Professor, Keio University Faculty of Pharmacy

The pungent component consists of a "wiggly" chain with one more carbon atom than the alcohol in liquor, bonded to a "sharp sting." It evaporates easily and hits the nose when taken into the mouth. The spiciness of chili peppers and black pepper contains a large "turtle shell" (benzene ring) structure, making it hard to evaporate and appealing to the sensation of heat. Wasabi and horseradish share the same "wiggly" and "sharp sting," but the pungency of their distant relative, the radish, is an "extra + wiggly" and "sharp sting," giving it a different taste.

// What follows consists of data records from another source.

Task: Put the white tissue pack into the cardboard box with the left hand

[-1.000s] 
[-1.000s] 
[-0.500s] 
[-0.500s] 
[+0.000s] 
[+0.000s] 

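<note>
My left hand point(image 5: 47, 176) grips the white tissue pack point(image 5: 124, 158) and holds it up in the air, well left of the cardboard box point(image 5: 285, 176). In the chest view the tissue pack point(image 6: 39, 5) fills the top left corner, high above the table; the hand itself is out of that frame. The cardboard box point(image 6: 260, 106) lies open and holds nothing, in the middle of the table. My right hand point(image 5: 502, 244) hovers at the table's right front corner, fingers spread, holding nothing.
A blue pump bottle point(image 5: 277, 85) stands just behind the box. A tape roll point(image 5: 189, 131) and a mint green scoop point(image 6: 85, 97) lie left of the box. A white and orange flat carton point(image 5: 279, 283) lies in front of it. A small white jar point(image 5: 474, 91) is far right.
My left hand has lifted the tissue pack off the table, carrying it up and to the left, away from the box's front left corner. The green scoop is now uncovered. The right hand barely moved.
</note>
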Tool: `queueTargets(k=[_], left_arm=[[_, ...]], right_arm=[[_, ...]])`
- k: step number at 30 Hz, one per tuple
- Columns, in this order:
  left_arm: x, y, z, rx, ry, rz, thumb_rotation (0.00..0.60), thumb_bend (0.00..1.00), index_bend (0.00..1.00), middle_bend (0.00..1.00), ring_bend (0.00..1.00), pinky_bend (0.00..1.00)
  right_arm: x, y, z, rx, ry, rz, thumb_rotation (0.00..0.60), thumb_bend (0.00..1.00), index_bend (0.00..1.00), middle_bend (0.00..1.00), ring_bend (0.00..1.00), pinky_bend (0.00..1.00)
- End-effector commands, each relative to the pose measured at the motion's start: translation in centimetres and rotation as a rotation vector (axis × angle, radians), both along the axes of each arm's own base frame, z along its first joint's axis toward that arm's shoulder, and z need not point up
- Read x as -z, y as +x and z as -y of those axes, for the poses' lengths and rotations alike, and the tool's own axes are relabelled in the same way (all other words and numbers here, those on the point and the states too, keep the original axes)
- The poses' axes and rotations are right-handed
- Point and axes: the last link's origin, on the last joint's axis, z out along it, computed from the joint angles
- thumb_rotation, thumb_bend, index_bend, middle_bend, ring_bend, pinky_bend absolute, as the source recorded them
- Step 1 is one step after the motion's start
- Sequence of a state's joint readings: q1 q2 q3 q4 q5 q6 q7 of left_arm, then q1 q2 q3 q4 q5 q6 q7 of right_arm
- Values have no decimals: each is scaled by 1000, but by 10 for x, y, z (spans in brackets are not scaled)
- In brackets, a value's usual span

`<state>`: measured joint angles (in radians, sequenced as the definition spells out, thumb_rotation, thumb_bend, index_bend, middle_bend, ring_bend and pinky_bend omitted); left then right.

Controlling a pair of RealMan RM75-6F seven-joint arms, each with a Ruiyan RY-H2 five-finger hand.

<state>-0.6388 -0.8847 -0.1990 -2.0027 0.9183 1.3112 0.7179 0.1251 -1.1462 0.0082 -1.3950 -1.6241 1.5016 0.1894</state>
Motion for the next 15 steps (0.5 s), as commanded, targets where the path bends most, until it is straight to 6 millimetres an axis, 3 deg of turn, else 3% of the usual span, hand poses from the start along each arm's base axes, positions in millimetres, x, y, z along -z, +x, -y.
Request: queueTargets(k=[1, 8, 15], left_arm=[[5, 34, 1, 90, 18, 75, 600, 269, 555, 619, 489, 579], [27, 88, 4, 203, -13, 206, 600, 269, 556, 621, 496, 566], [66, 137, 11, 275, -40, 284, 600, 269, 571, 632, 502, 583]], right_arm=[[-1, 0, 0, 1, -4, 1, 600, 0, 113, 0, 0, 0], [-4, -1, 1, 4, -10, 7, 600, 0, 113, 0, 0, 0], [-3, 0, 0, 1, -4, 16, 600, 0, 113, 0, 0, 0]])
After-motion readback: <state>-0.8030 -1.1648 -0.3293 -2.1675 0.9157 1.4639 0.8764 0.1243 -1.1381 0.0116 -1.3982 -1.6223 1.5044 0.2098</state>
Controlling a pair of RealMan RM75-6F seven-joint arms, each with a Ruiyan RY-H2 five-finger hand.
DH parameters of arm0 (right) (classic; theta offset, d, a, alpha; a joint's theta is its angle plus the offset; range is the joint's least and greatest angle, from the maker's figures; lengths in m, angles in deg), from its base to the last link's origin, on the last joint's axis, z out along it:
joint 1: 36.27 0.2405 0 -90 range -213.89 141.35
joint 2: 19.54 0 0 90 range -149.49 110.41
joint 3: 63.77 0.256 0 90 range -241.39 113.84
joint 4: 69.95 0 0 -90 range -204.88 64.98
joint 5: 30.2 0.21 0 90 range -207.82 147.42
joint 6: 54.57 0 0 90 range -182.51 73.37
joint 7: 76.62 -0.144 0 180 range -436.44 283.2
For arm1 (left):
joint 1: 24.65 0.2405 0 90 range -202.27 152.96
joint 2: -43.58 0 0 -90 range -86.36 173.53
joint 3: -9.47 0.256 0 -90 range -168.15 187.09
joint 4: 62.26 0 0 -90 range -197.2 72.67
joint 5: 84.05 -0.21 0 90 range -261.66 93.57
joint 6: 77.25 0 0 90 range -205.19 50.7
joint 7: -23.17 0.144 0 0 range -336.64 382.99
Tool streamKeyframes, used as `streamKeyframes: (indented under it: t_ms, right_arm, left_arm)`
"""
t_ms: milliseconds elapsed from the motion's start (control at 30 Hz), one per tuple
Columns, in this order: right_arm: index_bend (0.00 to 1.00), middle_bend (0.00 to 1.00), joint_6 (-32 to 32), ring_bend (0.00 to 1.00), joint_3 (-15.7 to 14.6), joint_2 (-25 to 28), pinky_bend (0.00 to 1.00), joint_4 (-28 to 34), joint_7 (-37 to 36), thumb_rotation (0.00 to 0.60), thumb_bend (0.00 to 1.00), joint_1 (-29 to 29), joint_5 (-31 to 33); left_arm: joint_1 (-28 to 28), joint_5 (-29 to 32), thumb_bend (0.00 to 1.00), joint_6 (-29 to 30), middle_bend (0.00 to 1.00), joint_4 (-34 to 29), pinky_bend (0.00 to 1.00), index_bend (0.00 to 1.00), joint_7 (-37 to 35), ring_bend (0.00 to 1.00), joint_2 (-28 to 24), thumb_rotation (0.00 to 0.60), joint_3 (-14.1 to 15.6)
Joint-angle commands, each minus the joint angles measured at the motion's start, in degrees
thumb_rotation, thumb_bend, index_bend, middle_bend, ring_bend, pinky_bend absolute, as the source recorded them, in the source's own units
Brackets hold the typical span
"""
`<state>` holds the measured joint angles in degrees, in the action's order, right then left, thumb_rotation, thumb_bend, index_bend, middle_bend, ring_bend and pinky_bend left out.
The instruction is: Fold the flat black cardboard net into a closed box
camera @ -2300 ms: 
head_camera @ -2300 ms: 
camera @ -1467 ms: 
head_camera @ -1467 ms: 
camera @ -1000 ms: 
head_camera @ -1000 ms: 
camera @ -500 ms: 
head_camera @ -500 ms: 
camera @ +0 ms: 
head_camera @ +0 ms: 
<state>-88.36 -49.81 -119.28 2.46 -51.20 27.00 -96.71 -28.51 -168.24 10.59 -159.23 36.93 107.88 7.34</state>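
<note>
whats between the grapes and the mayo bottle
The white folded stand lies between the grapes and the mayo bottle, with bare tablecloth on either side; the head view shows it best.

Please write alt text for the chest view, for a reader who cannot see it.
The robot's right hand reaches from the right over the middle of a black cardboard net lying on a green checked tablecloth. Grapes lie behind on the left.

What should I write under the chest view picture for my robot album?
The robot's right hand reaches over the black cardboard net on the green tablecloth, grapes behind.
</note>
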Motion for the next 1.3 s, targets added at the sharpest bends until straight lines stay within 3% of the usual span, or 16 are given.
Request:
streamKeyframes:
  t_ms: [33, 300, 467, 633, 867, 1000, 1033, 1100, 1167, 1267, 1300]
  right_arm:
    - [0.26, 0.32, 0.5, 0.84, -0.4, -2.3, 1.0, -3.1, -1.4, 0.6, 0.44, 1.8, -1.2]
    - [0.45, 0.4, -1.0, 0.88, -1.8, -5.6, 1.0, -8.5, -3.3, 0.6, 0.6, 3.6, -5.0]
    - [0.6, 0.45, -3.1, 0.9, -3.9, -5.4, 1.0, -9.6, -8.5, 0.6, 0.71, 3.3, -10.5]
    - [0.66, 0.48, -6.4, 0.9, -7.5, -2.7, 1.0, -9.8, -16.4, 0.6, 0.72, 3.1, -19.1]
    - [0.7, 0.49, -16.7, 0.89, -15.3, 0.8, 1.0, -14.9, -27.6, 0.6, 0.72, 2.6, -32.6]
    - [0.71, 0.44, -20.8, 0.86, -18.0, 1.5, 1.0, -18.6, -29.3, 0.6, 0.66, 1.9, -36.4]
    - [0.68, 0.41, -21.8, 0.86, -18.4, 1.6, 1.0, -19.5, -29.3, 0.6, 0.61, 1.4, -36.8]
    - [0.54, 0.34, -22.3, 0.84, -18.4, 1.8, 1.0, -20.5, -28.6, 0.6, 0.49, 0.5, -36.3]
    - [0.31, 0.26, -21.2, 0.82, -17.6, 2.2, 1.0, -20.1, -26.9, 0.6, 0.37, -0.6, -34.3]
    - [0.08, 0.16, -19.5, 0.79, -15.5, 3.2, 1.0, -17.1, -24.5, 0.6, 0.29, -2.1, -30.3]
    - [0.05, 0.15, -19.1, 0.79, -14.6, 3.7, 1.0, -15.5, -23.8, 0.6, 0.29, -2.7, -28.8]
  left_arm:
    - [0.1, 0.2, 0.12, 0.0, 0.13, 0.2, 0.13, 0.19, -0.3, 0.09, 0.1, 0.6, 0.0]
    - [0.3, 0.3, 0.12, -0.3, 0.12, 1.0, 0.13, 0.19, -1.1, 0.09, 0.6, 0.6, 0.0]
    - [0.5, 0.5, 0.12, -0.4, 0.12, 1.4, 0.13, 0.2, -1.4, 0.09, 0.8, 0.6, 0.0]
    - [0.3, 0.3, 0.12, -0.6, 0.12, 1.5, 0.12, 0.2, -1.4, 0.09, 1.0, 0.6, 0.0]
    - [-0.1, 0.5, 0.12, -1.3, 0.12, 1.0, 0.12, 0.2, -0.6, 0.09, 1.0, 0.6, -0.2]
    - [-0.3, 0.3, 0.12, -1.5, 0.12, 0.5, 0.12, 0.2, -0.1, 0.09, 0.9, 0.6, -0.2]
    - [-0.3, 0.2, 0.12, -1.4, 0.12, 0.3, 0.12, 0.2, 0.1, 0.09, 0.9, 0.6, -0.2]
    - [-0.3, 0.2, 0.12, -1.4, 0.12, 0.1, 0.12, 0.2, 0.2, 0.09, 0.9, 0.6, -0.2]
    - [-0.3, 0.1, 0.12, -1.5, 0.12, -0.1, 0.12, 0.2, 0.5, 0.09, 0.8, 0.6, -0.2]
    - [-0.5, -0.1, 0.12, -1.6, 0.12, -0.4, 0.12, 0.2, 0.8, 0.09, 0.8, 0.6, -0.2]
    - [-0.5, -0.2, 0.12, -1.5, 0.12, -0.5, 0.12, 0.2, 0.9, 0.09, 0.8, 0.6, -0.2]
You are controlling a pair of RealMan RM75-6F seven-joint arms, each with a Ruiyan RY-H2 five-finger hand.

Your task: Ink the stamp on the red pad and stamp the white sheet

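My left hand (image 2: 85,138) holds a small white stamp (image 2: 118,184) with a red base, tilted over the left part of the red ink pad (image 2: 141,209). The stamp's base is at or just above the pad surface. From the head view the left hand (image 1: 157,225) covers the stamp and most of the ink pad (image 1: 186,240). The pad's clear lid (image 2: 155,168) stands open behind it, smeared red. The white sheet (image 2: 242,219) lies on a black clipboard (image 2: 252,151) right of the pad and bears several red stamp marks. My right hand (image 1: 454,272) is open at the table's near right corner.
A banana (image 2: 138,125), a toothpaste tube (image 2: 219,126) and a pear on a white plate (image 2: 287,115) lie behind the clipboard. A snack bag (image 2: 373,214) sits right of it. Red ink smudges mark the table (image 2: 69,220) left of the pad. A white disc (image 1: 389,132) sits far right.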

The pungency of wasabi disappears quickly, but it can be trapped inside starch-derived, safe "Kagome-Kagome" (cyclodextrin) substances, allowing it to be enjoyed easily. Meanwhile, food preservation materials that gradually release the "wiggly" and "sharp sting" from a sheet to suppress the growth of bacteria have been put into practical use.

By the way, the tear-inducing component of onions, which are not closely related, actually has a similar structure. The final stage leading from "wiggly, no crying" to "wiggly, about to cry" to "wiggly, tears" was elucidated by Japanese researchers and won the 2013 Ig Nobel Prize (Chemistry). The peak season for wasabi is February. If you imagine wasabi in "sabi-nuki" (no wasabi) sushi with your nose, would the tears melt the snow and ice?

*Affiliations and titles are as of the time of publication.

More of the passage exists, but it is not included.